Patents and their benefits

A patent is a legislative right granted by the government to its applicant for a new product or procedure. It’s a matter of territorial rights. This means that a patent awarded in India is only valid within India’s borders. It safeguards intellectual property for a period of 20 years. No one else can manufacture the product or replicate the patented technique at this time. For the use of their product or process, users must pay royalties to the patent holder. The product or technique is made public after 20 years.

Key criteria for a patent on food recipe

ICAR and CSIR are two significant Indian institutions with patented intellectual property in the food sciences sector.

A patent on food recipes can be applied to cookbooks. This might also be considered a work of literature. A patent like this would grant the author ownership of the work after it was published. For our purposes, we’re looking at how to patent a food recipe. This patent would also restrict anyone from copying the formula, rather than only forbidding others from publishing it. Furthermore, it is patented like this that has kept the formula for products like Coca-Cola a secret.

The Indian Patent Act, 1970 was amended in 2005 to give product patent protection for food, chemical, and pharmaceutical inventions. Furthermore, obtaining a patent for a food product can be difficult. There are three important criteria to be met before an idea is considered worthy of a patent:

  1. Novelty: The recipe needs to have an element of ‘newness,’ not just an extension of an older method.
  2. Non-obviousness: Just mixing raw food materials that produce an obvious result would disqualify a recipe from the patent.
  3. Industrial application: For food, this criterion means the recipe should be useful for either humans or animals.

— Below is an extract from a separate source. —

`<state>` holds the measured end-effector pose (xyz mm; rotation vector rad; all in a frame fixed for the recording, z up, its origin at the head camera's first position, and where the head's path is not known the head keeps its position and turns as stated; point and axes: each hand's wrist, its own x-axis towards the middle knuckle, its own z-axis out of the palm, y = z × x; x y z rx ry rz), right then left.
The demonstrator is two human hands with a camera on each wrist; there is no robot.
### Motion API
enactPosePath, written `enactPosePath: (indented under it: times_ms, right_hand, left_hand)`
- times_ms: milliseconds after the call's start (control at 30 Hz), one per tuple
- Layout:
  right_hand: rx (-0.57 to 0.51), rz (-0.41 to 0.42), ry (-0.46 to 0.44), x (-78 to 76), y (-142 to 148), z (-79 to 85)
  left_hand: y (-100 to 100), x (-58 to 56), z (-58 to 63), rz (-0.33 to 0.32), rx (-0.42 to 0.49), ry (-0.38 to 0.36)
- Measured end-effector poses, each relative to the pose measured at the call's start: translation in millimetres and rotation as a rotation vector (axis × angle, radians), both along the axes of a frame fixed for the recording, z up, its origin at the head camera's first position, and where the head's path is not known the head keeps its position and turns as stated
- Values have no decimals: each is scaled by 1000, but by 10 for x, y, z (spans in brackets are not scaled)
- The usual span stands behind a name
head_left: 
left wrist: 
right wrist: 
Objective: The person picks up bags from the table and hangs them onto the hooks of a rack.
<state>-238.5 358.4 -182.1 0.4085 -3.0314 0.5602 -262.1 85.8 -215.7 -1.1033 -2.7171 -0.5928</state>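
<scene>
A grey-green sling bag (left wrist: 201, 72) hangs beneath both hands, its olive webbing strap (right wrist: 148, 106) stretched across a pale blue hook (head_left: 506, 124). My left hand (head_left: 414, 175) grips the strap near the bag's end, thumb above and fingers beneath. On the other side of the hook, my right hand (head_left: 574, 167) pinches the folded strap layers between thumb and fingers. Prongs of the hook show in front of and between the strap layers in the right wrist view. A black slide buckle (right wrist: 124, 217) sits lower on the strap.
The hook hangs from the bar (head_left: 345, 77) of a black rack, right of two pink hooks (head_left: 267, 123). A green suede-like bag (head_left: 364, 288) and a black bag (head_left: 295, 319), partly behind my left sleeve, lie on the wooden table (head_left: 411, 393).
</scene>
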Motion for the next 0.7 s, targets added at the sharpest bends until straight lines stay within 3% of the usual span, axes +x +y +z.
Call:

Major Components to Patent a Recipe

Any recipe or food formula, in general, contains two major components. To patent a recipe, the components must fall under one of two categories: composition or texture. The method for preparing the recipe falls into the procedure area.

  1. Ingredients: Every recipe is prepared by using different ingredients with definite compositions. You will be capable to patent a recipe formula only when the composition is non-obvious and unique of the present foods.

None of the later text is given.